Still working from home? Many continue to be unable or unwilling to return to their office and the pandemic has made it clear that most Americans can competently execute their jobs from home. And, according to Zillow, many want to continue working from home after we return to a "new normal," which opens up the possibility of an exodus from major metropolitan areas.
According to a recent Zillow survey conducted by The Harris Poll, more than half of employed Americans (56%) have had the opportunity to work from home since the start of the pandemic—a majority of these individuals want to continue doing so, at least occasionally.
Where people choose to live has traditionally been tied closely to where they work, but Zillow posits that the coronavirus may have permanently changed that, and many top real estate professionals agree.
"Maybe not surprisingly, while sales were down throughout the early spring, we saw a spike in the rental market as people were getting out of New York City, and that's a trend we think may continue as more people decide to leave the denser cities to live out in the 'burbs," Chris Raveis, president of Residential Services at William Raveis Real Estate, tells us.

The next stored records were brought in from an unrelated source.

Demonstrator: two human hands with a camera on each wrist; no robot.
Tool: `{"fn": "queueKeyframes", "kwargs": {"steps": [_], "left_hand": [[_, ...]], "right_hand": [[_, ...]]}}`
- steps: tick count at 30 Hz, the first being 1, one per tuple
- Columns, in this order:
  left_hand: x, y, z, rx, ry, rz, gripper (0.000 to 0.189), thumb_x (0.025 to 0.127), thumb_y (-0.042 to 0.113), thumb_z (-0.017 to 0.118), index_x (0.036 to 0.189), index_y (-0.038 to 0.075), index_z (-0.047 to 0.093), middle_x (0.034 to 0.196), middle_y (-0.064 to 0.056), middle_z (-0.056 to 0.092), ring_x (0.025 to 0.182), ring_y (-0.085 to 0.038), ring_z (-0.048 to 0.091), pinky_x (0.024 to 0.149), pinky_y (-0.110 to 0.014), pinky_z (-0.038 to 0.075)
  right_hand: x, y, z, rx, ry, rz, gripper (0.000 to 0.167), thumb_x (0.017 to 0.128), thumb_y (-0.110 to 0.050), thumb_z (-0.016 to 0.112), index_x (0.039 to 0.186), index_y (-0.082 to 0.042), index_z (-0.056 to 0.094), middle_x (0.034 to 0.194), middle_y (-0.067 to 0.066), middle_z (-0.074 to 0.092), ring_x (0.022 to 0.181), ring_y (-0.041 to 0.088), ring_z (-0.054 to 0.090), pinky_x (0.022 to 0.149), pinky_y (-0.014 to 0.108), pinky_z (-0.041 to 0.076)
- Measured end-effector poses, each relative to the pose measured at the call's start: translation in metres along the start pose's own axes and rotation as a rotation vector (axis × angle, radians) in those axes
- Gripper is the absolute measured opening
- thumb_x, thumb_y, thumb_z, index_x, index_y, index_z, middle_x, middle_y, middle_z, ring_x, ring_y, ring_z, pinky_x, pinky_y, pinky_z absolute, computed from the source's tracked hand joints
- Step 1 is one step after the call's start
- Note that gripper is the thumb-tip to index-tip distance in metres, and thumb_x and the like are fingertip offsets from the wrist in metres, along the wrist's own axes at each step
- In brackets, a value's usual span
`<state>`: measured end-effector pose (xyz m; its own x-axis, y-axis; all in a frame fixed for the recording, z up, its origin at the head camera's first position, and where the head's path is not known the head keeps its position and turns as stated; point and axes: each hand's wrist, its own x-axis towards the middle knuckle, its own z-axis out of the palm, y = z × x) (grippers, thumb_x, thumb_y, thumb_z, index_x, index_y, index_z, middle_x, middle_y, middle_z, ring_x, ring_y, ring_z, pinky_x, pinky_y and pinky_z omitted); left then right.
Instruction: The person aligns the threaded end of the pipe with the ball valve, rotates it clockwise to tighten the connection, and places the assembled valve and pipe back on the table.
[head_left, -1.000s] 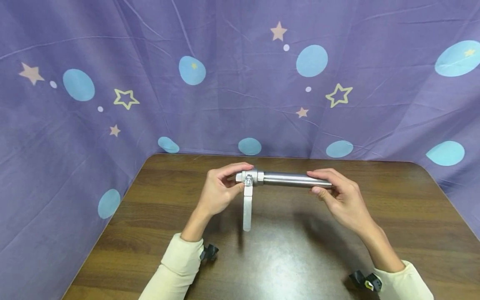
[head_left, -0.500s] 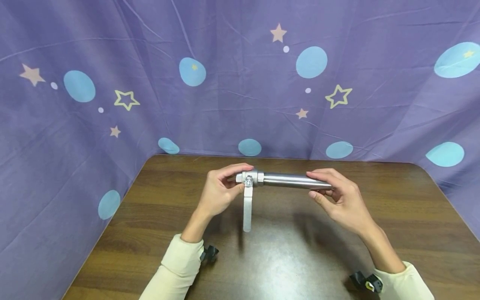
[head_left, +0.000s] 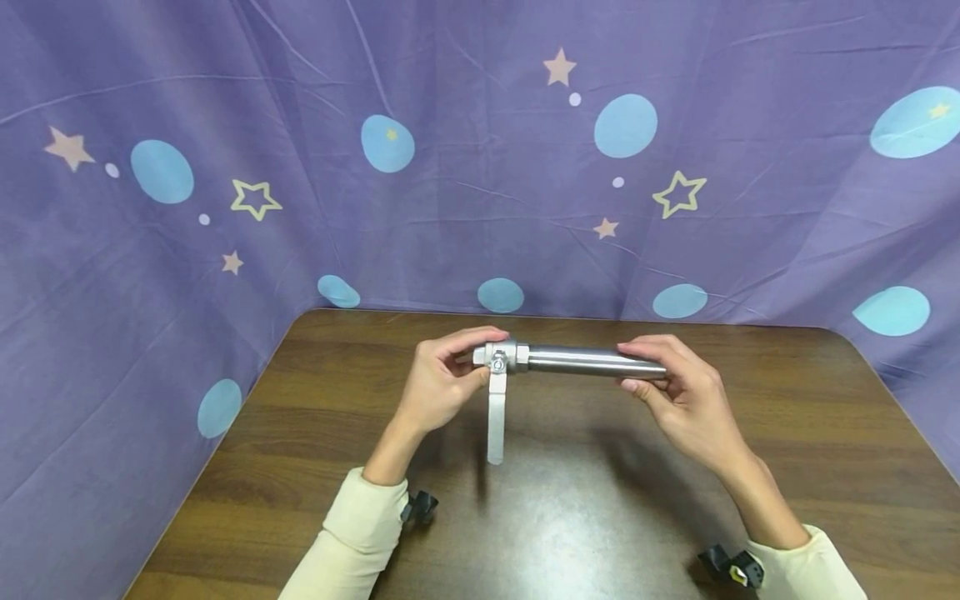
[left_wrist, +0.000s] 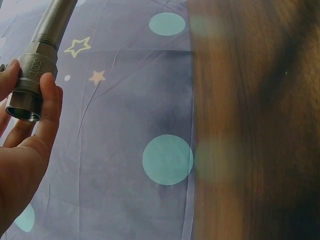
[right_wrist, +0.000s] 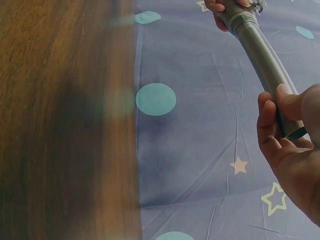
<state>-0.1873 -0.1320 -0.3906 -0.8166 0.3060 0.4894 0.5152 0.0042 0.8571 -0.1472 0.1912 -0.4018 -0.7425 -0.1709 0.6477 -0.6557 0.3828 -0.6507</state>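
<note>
My left hand grips the body of a silver ball valve, fingers on top and thumb on the near side. The valve's flat lever handle points toward me. A shiny steel pipe is joined to the valve's right end at a hex collar. Around the pipe's far right end my right hand curls its fingers and thumb. Both hold the assembly level above the table. In the left wrist view, the valve shows its open threaded end. The right wrist view shows the pipe's open end near the palm.
A brown wooden table lies beneath the hands, its back edge against a purple curtain with stars and blue dots. Black straps with small mounts sit on both wrists, by the cream sleeves.
The right thumb and fingers shift slightly on the pipe: the thumb drops away at half a second ago and is back against it now. The left hand keeps its grip on the valve.
</note>
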Motion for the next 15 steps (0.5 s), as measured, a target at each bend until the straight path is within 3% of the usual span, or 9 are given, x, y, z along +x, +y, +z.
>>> {"fn": "queueKeyframes", "kwargs": {"steps": [7,15], "left_hand": [[0.0006,-0.0004,0.0001,0.005,0.0,-0.005,0.048,0.08,-0.023,0.067,0.126,-0.01,0.072,0.127,-0.029,0.074,0.105,-0.006,0.071,0.09,-0.023,0.066],[0.0007,0.0007,-0.0005,0.019,-0.008,-0.002,0.046,0.081,-0.021,0.069,0.126,-0.011,0.072,0.127,-0.029,0.074,0.102,-0.005,0.071,0.087,-0.03,0.068]], "right_hand": [[-0.0008,0.0015,-0.0005,-0.019,0.003,-0.014,0.049,0.077,0.022,0.081,0.121,0.001,0.076,0.118,0.015,0.073,0.099,-0.002,0.068,0.067,0.011,0.059],[0.0003,0.0039,-0.0002,-0.038,0.005,-0.048,0.051,0.075,0.022,0.082,0.121,-0.001,0.077,0.116,0.013,0.075,0.095,-0.001,0.066,0.063,0.01,0.054]]}}
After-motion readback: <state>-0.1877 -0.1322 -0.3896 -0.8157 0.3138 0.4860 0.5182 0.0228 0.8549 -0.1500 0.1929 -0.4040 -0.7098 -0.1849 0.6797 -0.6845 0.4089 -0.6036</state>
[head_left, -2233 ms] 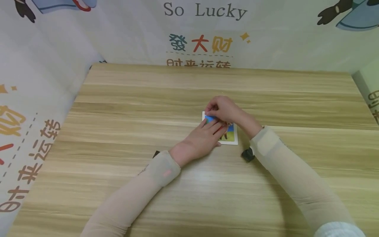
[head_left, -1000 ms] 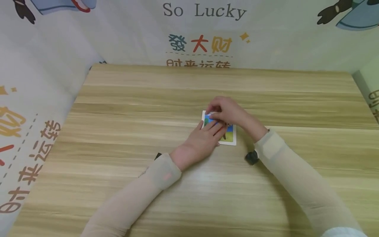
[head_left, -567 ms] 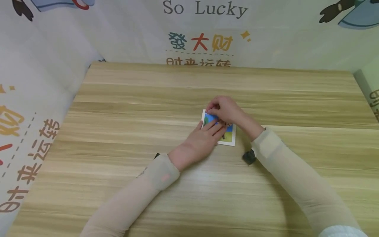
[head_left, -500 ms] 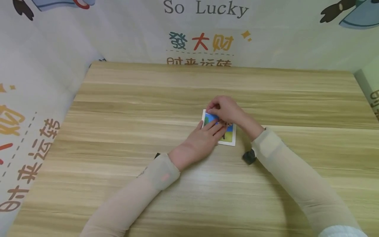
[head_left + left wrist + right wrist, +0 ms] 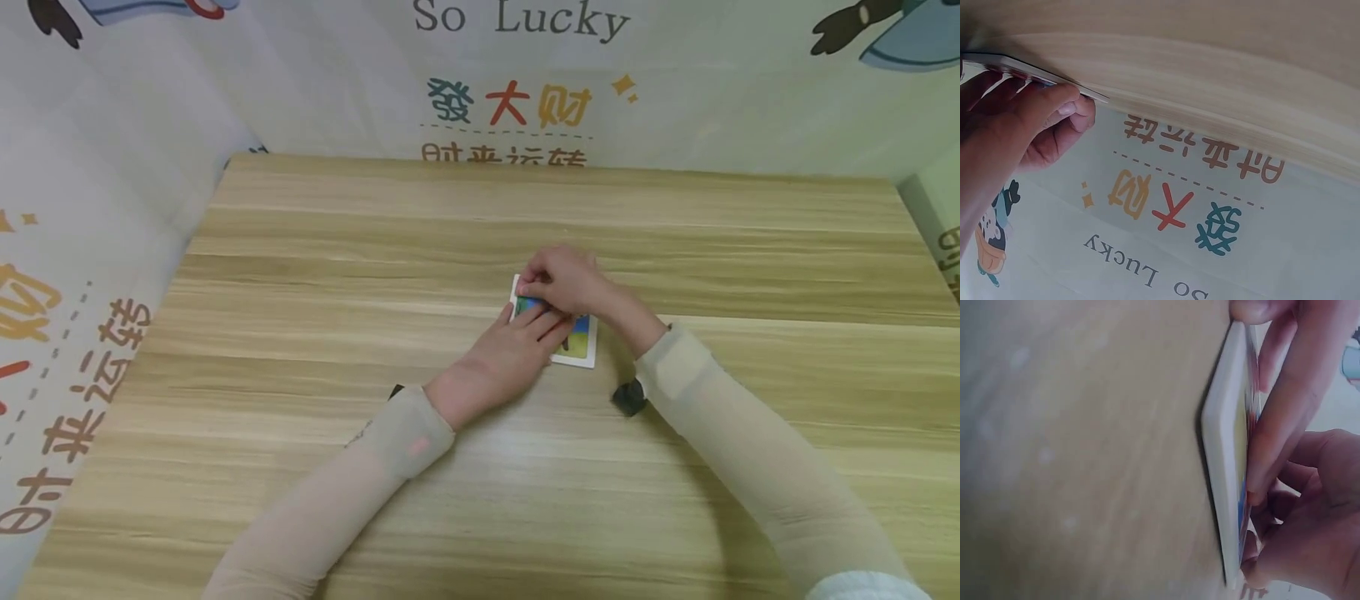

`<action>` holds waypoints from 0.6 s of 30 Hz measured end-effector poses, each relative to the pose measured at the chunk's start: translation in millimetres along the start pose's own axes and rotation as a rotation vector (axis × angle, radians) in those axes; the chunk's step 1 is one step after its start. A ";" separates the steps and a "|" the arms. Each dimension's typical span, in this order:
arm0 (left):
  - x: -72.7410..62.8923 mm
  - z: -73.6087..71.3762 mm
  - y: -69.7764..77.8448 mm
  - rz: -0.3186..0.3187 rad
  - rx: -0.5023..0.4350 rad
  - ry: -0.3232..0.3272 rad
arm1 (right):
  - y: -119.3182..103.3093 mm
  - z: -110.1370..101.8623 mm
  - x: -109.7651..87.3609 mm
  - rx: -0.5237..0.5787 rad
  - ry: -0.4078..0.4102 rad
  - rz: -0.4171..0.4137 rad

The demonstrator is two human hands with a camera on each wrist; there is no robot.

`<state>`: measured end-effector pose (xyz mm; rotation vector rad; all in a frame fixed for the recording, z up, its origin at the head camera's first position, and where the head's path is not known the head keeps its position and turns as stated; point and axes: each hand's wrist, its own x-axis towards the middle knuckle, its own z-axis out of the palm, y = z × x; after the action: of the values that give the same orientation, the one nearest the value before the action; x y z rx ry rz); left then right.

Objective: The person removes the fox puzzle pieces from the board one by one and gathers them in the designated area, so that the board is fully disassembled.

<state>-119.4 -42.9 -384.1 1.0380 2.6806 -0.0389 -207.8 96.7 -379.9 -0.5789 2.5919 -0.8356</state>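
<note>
A thin, flat picture board (image 5: pixel 577 346) with a white border and a blue, green and yellow print lies on the wooden table. My left hand (image 5: pixel 498 358) rests across it with spread, nearly straight fingers, hiding much of the print. Over its far left corner, the thumb and forefinger of my right hand (image 5: pixel 566 279) are bent together in a pinch at the border. The left wrist view has this right hand (image 5: pixel 1041 122) with thumb and forefinger tips at the board's edge (image 5: pixel 1079 87). From the right wrist, the board's pale side (image 5: pixel 1219 434) shows with left fingers (image 5: pixel 1272 437) across its face.
Wood-grain tabletop (image 5: pixel 337 250) surrounds the board. A printed white cloth (image 5: pixel 322 83) hangs behind the table and along its sides. Black wrist camera parts show at the left cuff (image 5: pixel 396 390) and the right cuff (image 5: pixel 628 397).
The right thumb and forefinger have shifted slightly nearer and to the left along the board's far left corner. The left hand stays spread on the board, almost unmoved.
</note>
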 end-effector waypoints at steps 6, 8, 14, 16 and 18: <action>0.7 -0.5 -1.6 0.007 0.002 -0.033 | 11.7 -4.2 -4.8 0.110 0.016 -0.021; 0.6 -0.4 -1.1 0.005 0.005 -0.050 | 16.0 -6.4 -8.1 0.115 0.029 -0.024; -1.2 -0.6 4.1 0.001 0.017 -0.022 | 19.7 -9.0 -15.1 0.078 0.067 -0.028; -1.9 -0.6 6.3 -0.004 0.024 0.000 | 18.8 -9.6 -16.3 0.071 0.071 -0.029; -2.5 -0.7 7.9 -0.011 0.032 0.009 | 18.2 -9.5 -16.7 0.066 0.074 -0.025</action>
<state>-112.5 -38.6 -382.3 1.0357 2.7019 -0.0798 -202.7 122.7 -380.5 -0.5733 2.6172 -0.9642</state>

Prior to COVID-19, just 7 percent of U.S. civilian workers had the choice to work from home as a workplace benefit, according to the Pew Research Center. With large companies like Twitter, Facebook and Apple already permanently updating their work-from-home policies, this percentage may be forever higher. This leaves people free to live wherever they want, unconcerned with the distance between their home and their place of work.
"The coronavirus pandemic is prompting an exodus in New York City. The ripple effects will be felt in the rental and homebuying market for some time," said Ruth Shin, founder and CEO at PropertyNest, while commenting on the results of one of her company's recent surveys.
And it's not just in the New York Metropolitan Area—people across the country, in recent months, have been more willing to leave congested, high-priced metro areas for the suburbs.
"We've noticed much the same trend," Sheryl Chinowth, CEO/co-founder at Chinowth & Cohen, REALTORS®, tells us. "Customers [are] leaving Dallas and Houston to settle down in wide, open spaces."
Only time will tell if this trend persists long after the coronavirus subsides. The pandemic will likely change our lives in ways that are still unknown to us, but it already appears that a housing boom in the suburbs is on the horizon.